See Migration Guide for details.

📖 Documentation

Official Sites

WebsiteBenchmarksGlossaryDocsAPI EndpointAPI Docs

User Guides

Developer Guides

Resources

🚀 Quick Start

# Install from PyPI (latest published release)
pip install inceptbench

# Or install from source (current repo snapshot)
git clone https://github.com/incept-ai/inceptbench.git
cd inceptbench
python3 -m venv venv && source venv/bin/activate
pip install -e .

# Create .env file (required for evaluation)
echo "OPENAI_API_KEY=your_key" >> .env
echo "ANTHROPIC_API_KEY=your_key" >> .env

# Generate example
inceptbench example

# Run evaluation - Legacy system (v1.5.5)
inceptbench evaluate qs.json --full

# Run evaluation - NEW system (v2.0.0) - RECOMMENDED
inceptbench evaluate qs.json --new

# Advanced mode - Evaluate raw files directly
inceptbench evaluate article.md --new --advanced

# Or call the CLI module directly (no install needed)
PYTHONPATH="$(pwd)/src:$PYTHONPATH" python -m inceptbench evaluate qs.json --new

🆕 Two Evaluation Systems

InceptBench offers two evaluation systems:

Legacy System (v1.5.5) - DEPRECATED

⚠️ The legacy evaluator will be removed in a future release.

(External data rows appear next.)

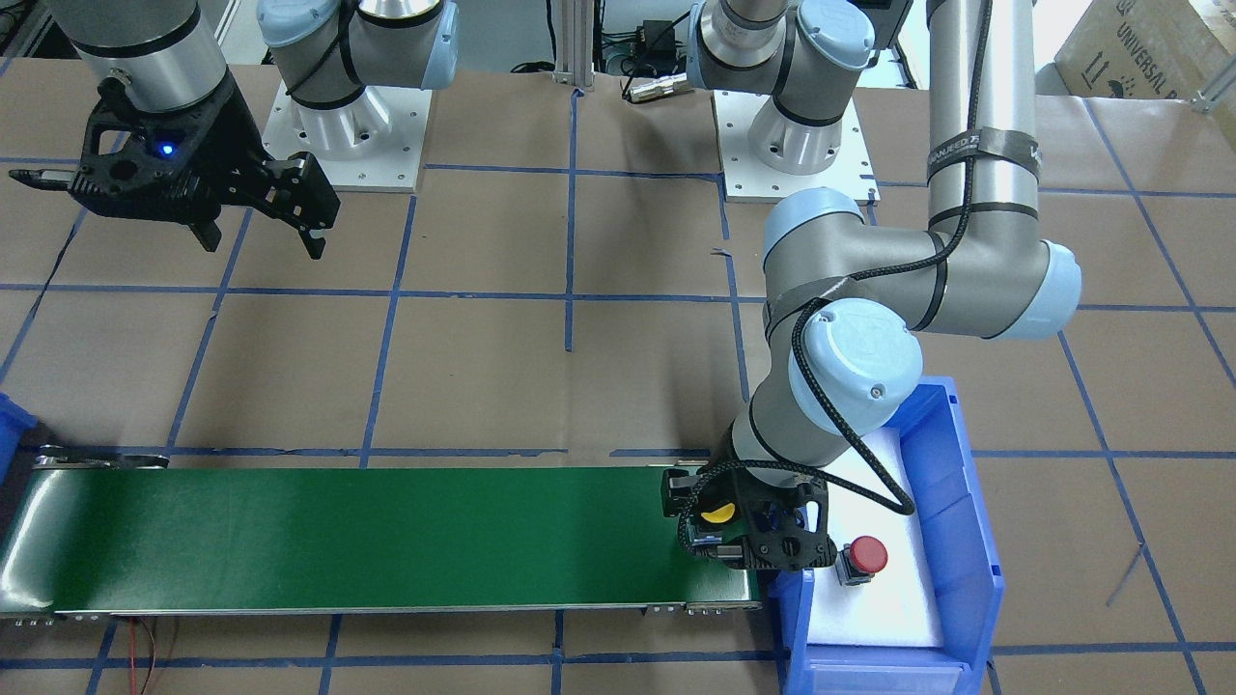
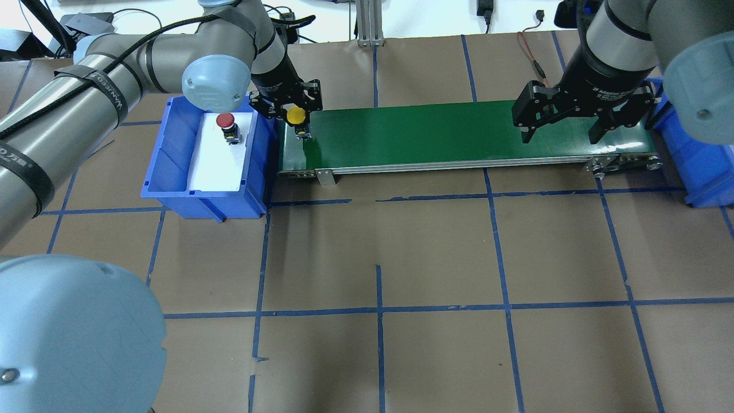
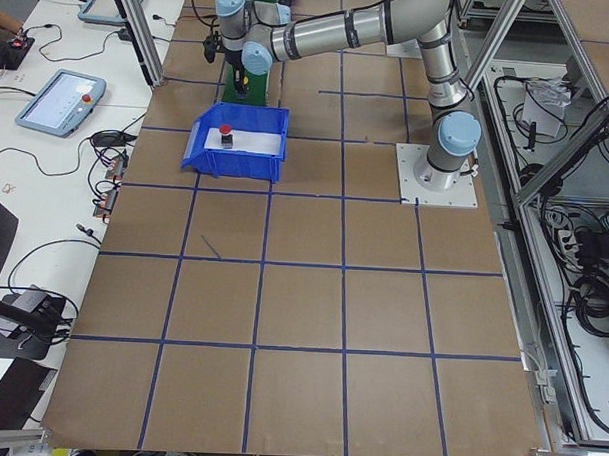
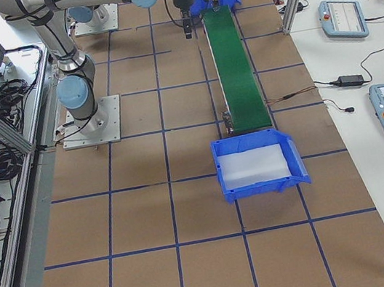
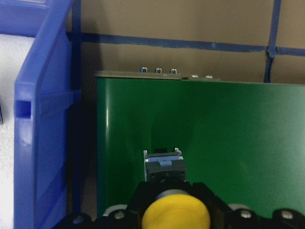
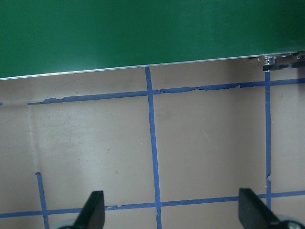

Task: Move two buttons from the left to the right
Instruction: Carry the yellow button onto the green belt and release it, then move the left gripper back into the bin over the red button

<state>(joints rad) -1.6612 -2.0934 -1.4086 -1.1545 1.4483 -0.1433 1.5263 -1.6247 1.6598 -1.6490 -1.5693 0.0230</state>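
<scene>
The yellow button [image 2: 296, 115] is between the fingers of my left gripper [image 2: 296, 121] at the left end of the green conveyor belt [image 2: 436, 129]. The gripper is shut on it. In the left wrist view its yellow cap [image 5: 175, 217] is at the bottom and its dark base points at the belt [image 5: 228, 133]; I cannot tell whether it touches. The red button [image 2: 225, 120] stands upright on the white liner in the left blue bin [image 2: 172, 195]. My right gripper [image 2: 565, 135] is open and empty, just in front of the belt's right end.
A second blue bin [image 2: 705, 172] stands past the belt's right end. The left bin's wall [image 5: 43, 143] is close beside the left gripper. The brown table with its blue tape grid [image 2: 378, 310] lies in front of the belt.
</scene>
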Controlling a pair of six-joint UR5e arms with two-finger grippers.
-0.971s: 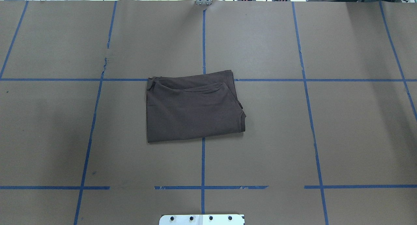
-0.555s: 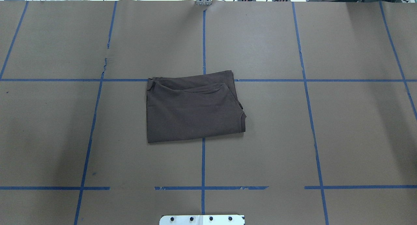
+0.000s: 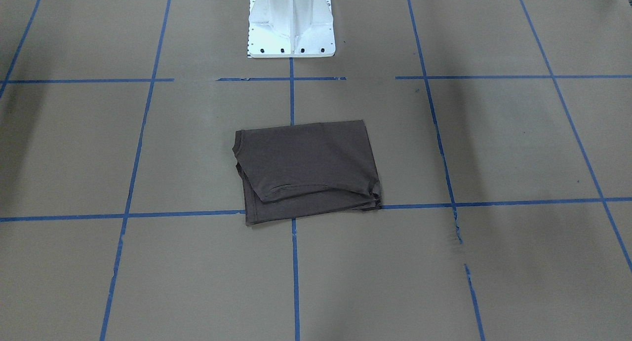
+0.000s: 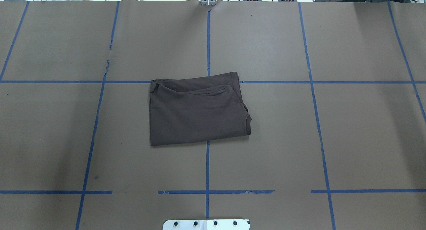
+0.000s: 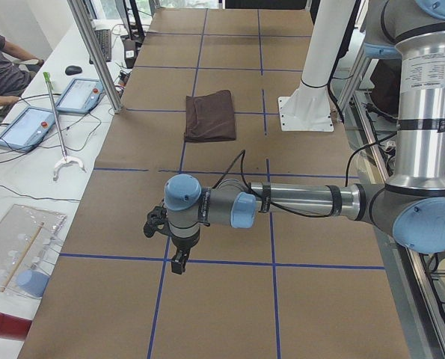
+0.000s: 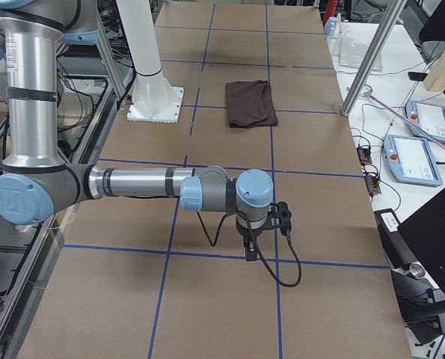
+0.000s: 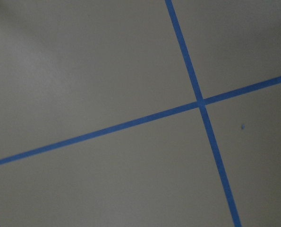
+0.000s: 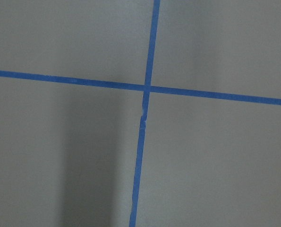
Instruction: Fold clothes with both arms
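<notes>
The clothes, one dark brown T-shirt (image 4: 198, 110), lie folded into a rough rectangle at the middle of the table, collar edge toward the view's right. The shirt also shows in the front view (image 3: 306, 168) and far off in both side views (image 5: 209, 114) (image 6: 250, 103). Neither arm touches it. My left arm (image 5: 297, 202) reaches out low over the table's left end, its gripper (image 5: 179, 262) pointing down above the paper. My right arm (image 6: 140, 183) does the same at the right end, gripper (image 6: 250, 248) pointing down. I cannot tell whether either gripper is open or shut. Both wrist views show only paper and tape.
Brown paper with a blue tape grid (image 4: 207, 170) covers the table. The white bolted pedestal (image 3: 291, 22) stands at the robot's side. A metal post (image 5: 95, 52), tablets (image 5: 26, 127) and a seated person (image 5: 1, 63) are beyond the far edge; a laptop (image 6: 435, 239) sits there too.
</notes>
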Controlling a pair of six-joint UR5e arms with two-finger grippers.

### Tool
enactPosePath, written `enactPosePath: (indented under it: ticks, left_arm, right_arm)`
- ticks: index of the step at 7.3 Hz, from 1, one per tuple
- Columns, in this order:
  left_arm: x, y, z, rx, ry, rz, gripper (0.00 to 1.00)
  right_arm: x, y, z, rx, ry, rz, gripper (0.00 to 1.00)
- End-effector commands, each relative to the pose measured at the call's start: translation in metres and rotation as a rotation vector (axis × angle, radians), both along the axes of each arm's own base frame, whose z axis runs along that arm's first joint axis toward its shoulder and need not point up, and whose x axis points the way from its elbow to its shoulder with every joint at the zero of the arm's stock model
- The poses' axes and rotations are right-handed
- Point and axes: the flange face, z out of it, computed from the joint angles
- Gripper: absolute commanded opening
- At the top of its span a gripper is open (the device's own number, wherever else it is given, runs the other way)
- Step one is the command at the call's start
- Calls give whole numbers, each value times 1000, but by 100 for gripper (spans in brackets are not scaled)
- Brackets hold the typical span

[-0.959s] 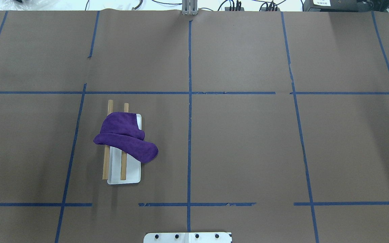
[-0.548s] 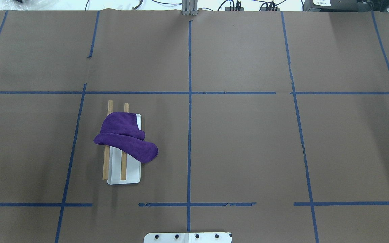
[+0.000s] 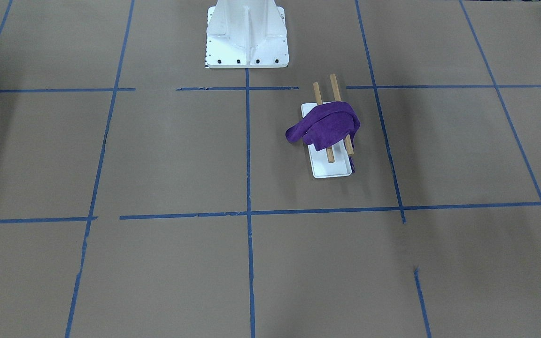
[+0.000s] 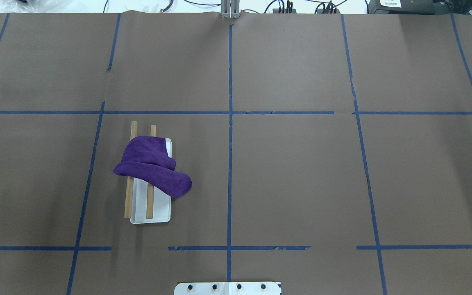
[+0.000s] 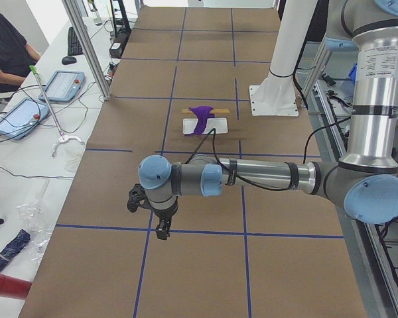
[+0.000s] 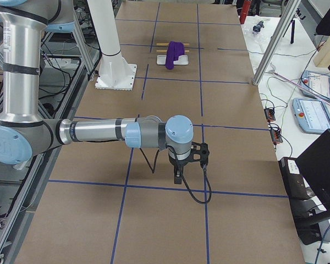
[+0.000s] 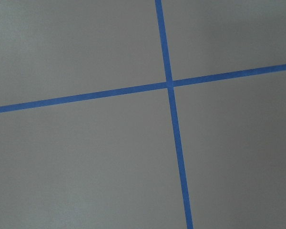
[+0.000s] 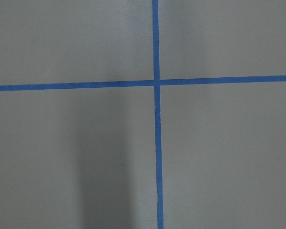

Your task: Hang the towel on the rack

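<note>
The deep purple towel (image 4: 150, 166) lies bunched across the rack's two wooden rods (image 4: 128, 200), above the rack's white base tray (image 4: 160, 211). One end droops past the tray's right side. It also shows in the front view (image 3: 327, 126) and far off in both side views (image 5: 200, 116) (image 6: 173, 53). The left gripper (image 5: 162, 232) hangs over bare table far from the rack; I cannot tell whether it is open or shut. The same holds for the right gripper (image 6: 177, 179). Both wrist views show only table paper and tape.
Brown paper with a blue tape grid (image 4: 230, 123) covers the table. The robot's white base (image 3: 246, 33) stands at the near middle edge. Tablets (image 5: 56, 86) and cables lie on a side bench, where a person (image 5: 6, 46) sits.
</note>
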Motion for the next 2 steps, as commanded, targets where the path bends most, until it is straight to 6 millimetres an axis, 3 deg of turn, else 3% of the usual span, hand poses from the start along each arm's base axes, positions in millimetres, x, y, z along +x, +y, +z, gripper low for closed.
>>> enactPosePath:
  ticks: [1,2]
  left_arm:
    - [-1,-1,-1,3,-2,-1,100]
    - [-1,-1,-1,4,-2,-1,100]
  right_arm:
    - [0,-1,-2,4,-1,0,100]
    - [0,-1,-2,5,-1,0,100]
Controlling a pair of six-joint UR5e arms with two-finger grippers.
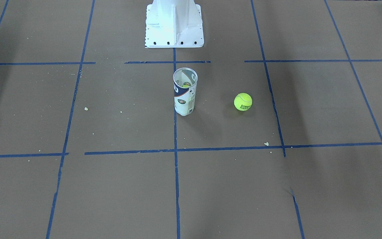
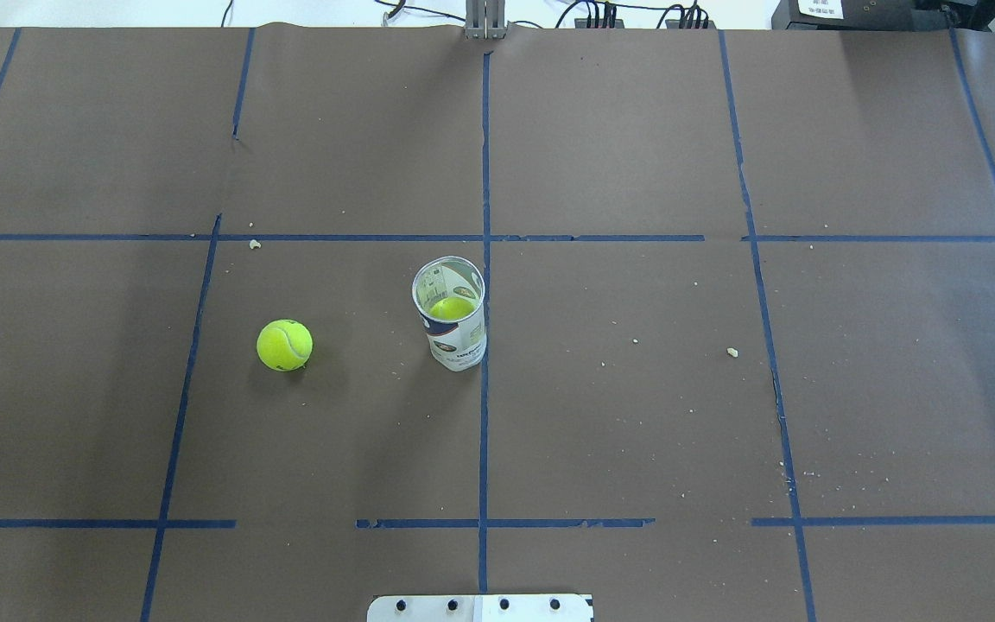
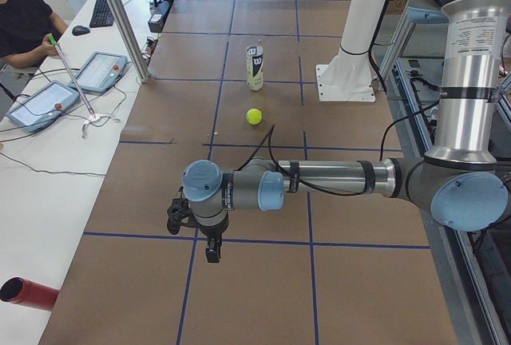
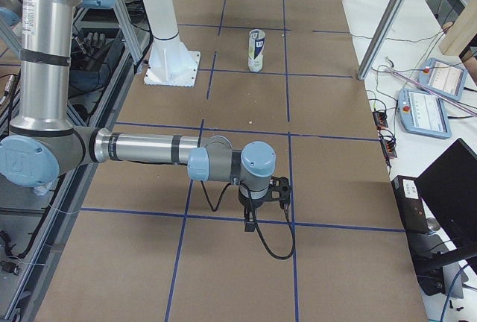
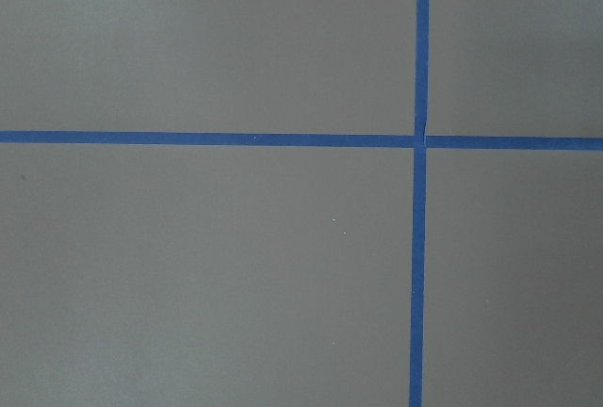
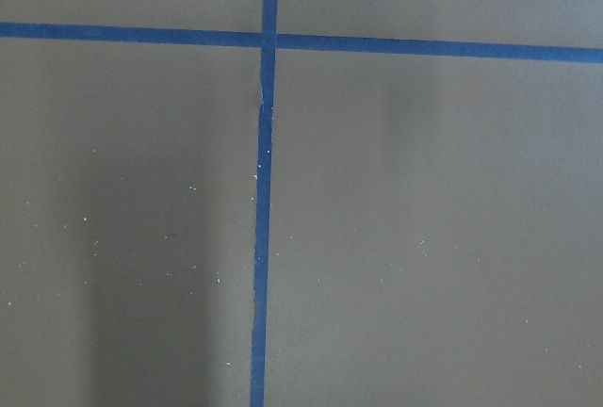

# Legacy evaluation (default, no flags)
inceptbench evaluate qs.json

New System (v2.0.0) - RECOMMENDED

🚀 Enhanced hierarchical evaluation with detailed reasoning.

# Standard mode: Structured JSON input
inceptbench evaluate qs.json --new

# Advanced mode: Raw file/folder input
inceptbench evaluate article.md --new --advanced
inceptbench evaluate ./lessons/ --new --advanced

Benefits of v2.0.0:

  • Hierarchical Evaluation - Questions, quizzes, articles with nested content
  • Detailed Reasoning - See why content received each score
  • Actionable Suggestions - Specific improvements for each metric
  • Better Error Handling - Individual failures don't crash entire batch
  • Advanced Mode - Evaluate raw files without JSON structuring

Migration Guide: Simply add --new to your existing commands:

# Before (legacy)
inceptbench evaluate qs.json

# After (new system)
inceptbench evaluate qs.json --new

✨ Features

  • 6 Specialized Evaluators - Quality assessment across multiple dimensions
  • Automatic Image Evaluation - Context-aware DI rubric scoring
  • Parallel Processing - 47+ tasks running concurrently
  • Multi-language Support - Evaluate content in any language
  • Hierarchical Content - Evaluate nested structures (articles with quizzes/questions)
  • Raw File Support - Advanced mode for direct file/folder evaluation
  • Production-Ready - Full demo in qs.json (~3-4 minutes)

📊 Evaluators

Evaluator Type Auto
ti_question_qa Question quality (10 dimensions) Yes
answer_verification Answer correctness Yes
reading_question_qc MCQ distractor analysis Yes
math_content_evaluator Content quality (9 criteria) Yes
text_content_evaluator Pedagogical text assessment Yes
image_quality_di_evaluator DI rubric image quality Auto
external_edubench Educational benchmark (6 tasks) No

See EVALUATORS.md for details.

📦 Architecture

inceptbench/
├── src/inceptbench/          # Unified package (src/ layout)
│   ├── orchestrator.py        # Main evaluation orchestrator
│   ├── cli.py                 # Command-line interface
│   ├── core/                  # Core evaluators and utilities
│   ├── agents/                # Agent-based evaluators
│   ├── qc/                    # Quality control modules
│   ├── evaluation/            # Evaluation templates
│   └── image/                 # Image quality evaluation
├── submodules/                # External dependencies
│   ├── reading-question-qc/
│   ├── EduBench/
│   ├── agentic-incept-reasoning/
│   └── image_generation_package/
└── pyproject.toml             # Package configuration

🎯 Demo

The qs.json file demonstrates all capabilities:

  • 8 questions (MCQ/fill-in, Arabic/English)
  • 4 text content items
  • 7 images (auto-evaluated)
  • All 6 evaluators active
  • ~3-4 minute runtime

✅ Local Smoke Test

Use the bundled demo file to validate your environment before making changes:

# Using new evaluator (v2.0.0) - RECOMMENDED
inceptbench evaluate qs.json --new

# Using legacy evaluator (v1.5.5)
inceptbench evaluate qs.json --full

# Or run locally without installing the package
PYTHONPATH="$(pwd)/src:$PYTHONPATH" python -m inceptbench evaluate qs.json --new

# Or using Python API (legacy)
python -c "from inceptbench import universal_unified_benchmark, UniversalEvaluationRequest; import json; data = json.load(open('qs.json')); request = UniversalEvaluationRequest(**data); result = universal_unified_benchmark(request); print(result.model_dump_json(indent=2))"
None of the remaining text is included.